À Londres, l’avenir de l’ambitieux projet de liaison électrique entre le Maroc et le Royaume-Uni se joue en coulisses. D’un côté, l’industriel australien Andrew Forrest multiplie les rencontres stratégiques avec les autorités britanniques. De l’autre, Leïla Benali, ministre marocaine de la Transition énergétique, défend ardemment le rôle central du Maroc dans ce corridor énergétique en devenir. Mais derrière les discours, l’équation industrielle reste incertaine.

Lors d’un récent déplacement dans la capitale britannique, Andrew Forrest, à la tête du conglomérat Fortescue Metals Group (FMG), a tenu une série de discussions, notamment avec le ministre de l’Énergie Ed Miliband. L’objet : une potentielle connexion sous-marine reliant les ressources solaires marocaines au réseau électrique du Royaume-Uni. Selon la presse locale, Leïla Benali aurait pris part à certaines de ces consultations, illustrant l’intérêt croisé des deux nations pour cette initiative.

Ce mégaprojet énergétique, baptisé Xlinks, prévoit la mise en place d’un câble sous-marin de 4 000 kilomètres, capable de transporter de l’électricité verte, produite dans le Sahara marocain, jusqu’au sud de l’Angleterre. Porté par l’ex-patron de Tesco, Dave Lewis, Xlinks a d’ores et déjà reçu le statut de « projet d’importance nationale » de la part du gouvernement britannique, ce qui lui confère une certaine priorité dans les démarches administratives, notamment face aux lenteurs locales.

Mais plusieurs verrous demeurent. Outre les défis de financement et les négociations autour des tarifs de long terme, le projet doit encore obtenir les autorisations de passage dans les eaux françaises et espagnoles. Son coût, estimé entre 20 et 22 milliards de livres sterling (soit environ 254 à 279 milliards de dirhams), en fait l’une des infrastructures les plus ambitieuses du genre.

C’est dans ce contexte que la position d’Andrew Forrest intrigue. Connu pour sa volonté de faire basculer FMG vers une industrie bas-carbone, il est également engagé avec l’OCP dans le développement de solutions d’hydrogène vert et d’ammoniac décarboné. Mais à Londres, rien ne permet encore de dire s’il compte soutenir Xlinks ou s’il prépare une alternative concurrente. Plusieurs analystes envisagent même l’émergence d’un second projet sous une bannière industrielle distincte.

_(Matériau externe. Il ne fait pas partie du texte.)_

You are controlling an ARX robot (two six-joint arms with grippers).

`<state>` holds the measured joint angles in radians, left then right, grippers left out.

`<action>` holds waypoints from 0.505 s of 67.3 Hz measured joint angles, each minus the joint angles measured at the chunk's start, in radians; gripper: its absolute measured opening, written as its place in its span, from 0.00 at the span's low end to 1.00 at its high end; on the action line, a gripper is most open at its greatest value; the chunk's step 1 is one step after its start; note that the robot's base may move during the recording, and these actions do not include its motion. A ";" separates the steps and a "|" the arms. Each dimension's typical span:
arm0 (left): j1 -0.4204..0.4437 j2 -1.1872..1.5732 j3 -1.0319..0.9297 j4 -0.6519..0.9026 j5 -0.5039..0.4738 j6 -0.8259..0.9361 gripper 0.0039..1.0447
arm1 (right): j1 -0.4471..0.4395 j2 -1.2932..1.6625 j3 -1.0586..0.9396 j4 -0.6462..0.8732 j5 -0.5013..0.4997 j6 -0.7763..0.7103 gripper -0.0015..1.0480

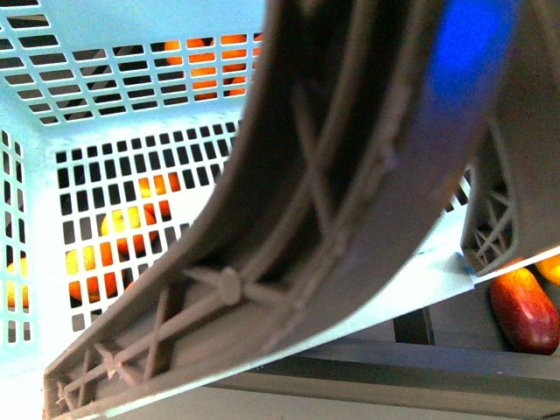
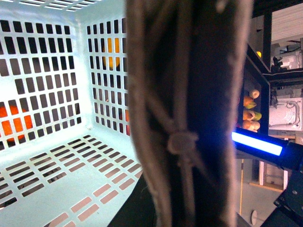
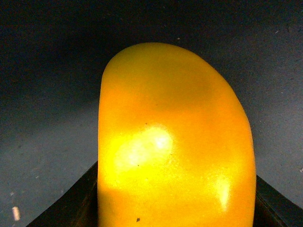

Parallèlement, la ministre marocaine a profité de sa présence au Sommet sur l’avenir de la sécurité énergétique, organisé fin avril à Londres, pour plaider en faveur d’une refonte des réseaux mondiaux de production et de distribution d’énergie. Selon elle, seule une nouvelle architecture internationale, reposant sur les complémentarités entre pays du Sud producteurs et pays consommateurs, permettra de répondre aux défis de demain.

Au cœur de ces tractations, Andrew Forrest joue une partition à plusieurs niveaux. Figure influente de la scène économique internationale — récemment classé par Time Magazine parmi les cent personnalités les plus marquantes de l’année —, il ambitionne de positionner FMG comme un leader mondial des métaux et énergies propres. Sa fortune personnelle, estimée à près de 147 milliards de dirhams, renforce son poids dans les négociations. Malgré l’annonce de sa séparation d’avec son épouse Nicola Forrest, les deux assurent que cela ne changera rien à la gouvernance de leurs entreprises, dont la fondation Minderoo et le fonds Tattarang Capital.

Le projet Xlinks pourrait donc, selon les alliances et les orientations industrielles à venir, soit cristalliser un consensus transcontinental inédit, soit ouvrir la voie à une compétition entre grands acteurs de la transition énergétique.